The OSIsoft PI System
In the last two blog posts, I spoke about Industry 4.0 and the challenges around working with industrial sensor data. Let me attempt to quickyl summarize the outlined problems: Industry 4.0 initiatives require a ton of time-series data. Acquiring, managing and analyzing this can be extremely challenging.
This is where the OSIsoft PI System comes into play. It’s been around for almost 35 years and has helped thousands of operations & IT professional manage their industrial sensor data. Today, I want to provide a high-level overview of PI for those people who are new to Industry 4.0 and the sensor data analytics space. (Please take a few minutes to read the prior blog post for a description of the basic business problems).
It’s a data jungle
As discussed in the last blog entry, most organizations have massive struggles with capturing and managing data from their assets. If you happen to work in such an environment, you will know this scene:
The OSIsoft PI System is all about simplifying this picture. It takes care of the full process for acquiring, archiving, managing and analyzing massive amounts of sensor data. Think of the PI System as a tool that takes care of getting data from the sensors to the users and applications that need it. This is basically a three step process:
Data capture/ Collect
It starts with collecting data. As outlined before, this can be quite difficult. The PI System therefore offers a library of 450+ interfaces for virtually any kind of industrial communication standard or specific assets. There is no custom coding and no sherlock-holmesing of ancient APIs. This not only saves a tremendous amount of time but also significantly lowers risk (bad data, etc.). Further, the interfaces are smart: there is essential stuff like data buffering, filtering of bad data, etc.. along with auto-discovery of data sources. This ensures clean and reliable data.
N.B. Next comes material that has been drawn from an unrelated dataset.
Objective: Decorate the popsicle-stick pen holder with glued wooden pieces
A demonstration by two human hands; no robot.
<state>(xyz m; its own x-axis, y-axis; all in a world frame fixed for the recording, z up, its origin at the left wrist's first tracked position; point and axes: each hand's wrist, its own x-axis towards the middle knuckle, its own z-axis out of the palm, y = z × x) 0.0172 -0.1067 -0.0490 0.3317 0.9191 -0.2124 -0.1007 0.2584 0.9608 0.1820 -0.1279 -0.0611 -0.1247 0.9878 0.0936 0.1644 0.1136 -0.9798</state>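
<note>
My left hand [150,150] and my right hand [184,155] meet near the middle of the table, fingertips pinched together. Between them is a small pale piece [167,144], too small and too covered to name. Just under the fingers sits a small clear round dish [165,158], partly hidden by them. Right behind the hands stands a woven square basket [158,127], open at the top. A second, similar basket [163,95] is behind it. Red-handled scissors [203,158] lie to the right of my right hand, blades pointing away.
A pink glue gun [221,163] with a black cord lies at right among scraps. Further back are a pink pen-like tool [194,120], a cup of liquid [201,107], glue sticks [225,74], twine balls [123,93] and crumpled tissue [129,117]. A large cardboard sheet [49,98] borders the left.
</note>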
Arrival in the OSIsoft PI System
Once the data has been collected, it needs to be stored & prepared for analysis. This is a big job that most databases are not made for. Keep in mind: Industrial sensor data is fast. 1-100hz data are not unusual and asset operators require timely information (i.e. NOW). The PI System stores the data immediately upon arrival and provides it to the users or applications in real-time. Yes, it’s a real-time system and that’s why you see PI in so many control centers around the globe. But just providing data in real-time would not be enough to satisfy the requirements of Industry 4.0. The PI System therefore does some really cool stuff such as calculations (simple KPIs and very complex mathematical formulas), unit of measure conversions, tagging of events, sending notifications etc…..
In case you want to perform historical analysis, you can also query data from 10-20 years ago in mere seconds. All data is hot and available – no more complicated archiving and waiting. This is cool stuff – think about the massive data volumes that we are dealing with here. The OSIsoft PI System does all this without any complaints – it is optimized to provide industry strength performance and reliability.
How do you want to make sense of this much data? Keep in mind that sensor stream naming conventions are weird and funky (e.g. TI37.109-CP-TK9PV). A white paper by OSIsoft sums up this problem:
Typically, only a few initial users responsible for control system naming convention can fully benefit from the value built into the semantic namespace. Others spend valuable time trying to find and integrate the “right” operational data for analysis, roll ups. As a result, operational data often remain “dark” –untouched, underutilized or forgotten.
What if we could attach those weird technical names to a metadata model (like a hierarchy)? That’s exactly what the PI System does: Tag names are attached to real-world assets such as transformers, pumps & reactors. You can then navigate the tremendous amount of data through a business view and you can also create asset templates for easy system configuration. Each template can not only contain standards such as calculations, units of measure & other useful stuff (read this case study for a nice example). In effect, working with the data has suddenly become a whole lot easier. Comparing one pump with another is possible just like standardizing the sensor data models across equal assets. This is very powerful stuff in a world that drowns in data but is starving for information.
Name those events
Making sense of big data requires automated structuring of it. This is especially true for sensor data. In an industrial environment, we are always interested in analyzing specific events such as batch durations, start-ups, downtimes, etc.. These periods of time contain stories and insights that help you to improve processes. But they are notoriously difficult to find and compare when left unstructured. The OSIsoft PI System automatically bookmarking these events. You can then easily compare various batches or simply analyze what led to a downtime. This is really powerful stuff.
The last mile
Now we have captured, archived and prepard that sensor data. But data is only useful if you really use it. That requires the timely and effective delivery to users and business applications. Rest assured that the OSIsoft PI System knows how to do that as well. It starts with real-time visualization clients, it includes a powerful SDK and also a really neat BIG Data integration tool. Discussing this in detail would be too much for this post, however.
Big Data & Industry 4.0
To summarize this longer than usual post: The OSIsoft PI System is your best friend when it comes to managing sensor data. Relational databases are not made for this type of data.
Without an appropriate data infrastructure, Industry 4.0/ Digitalization efforts can quickly come to a grinding and frustrating halt. Does it require a lot get this up and running? No. Installations are usually fairly quick (we are taking days not weeks) and the hardware requirements are also nothing to worry about (it runs on my laptop).
As always, thanks for reading and sharing!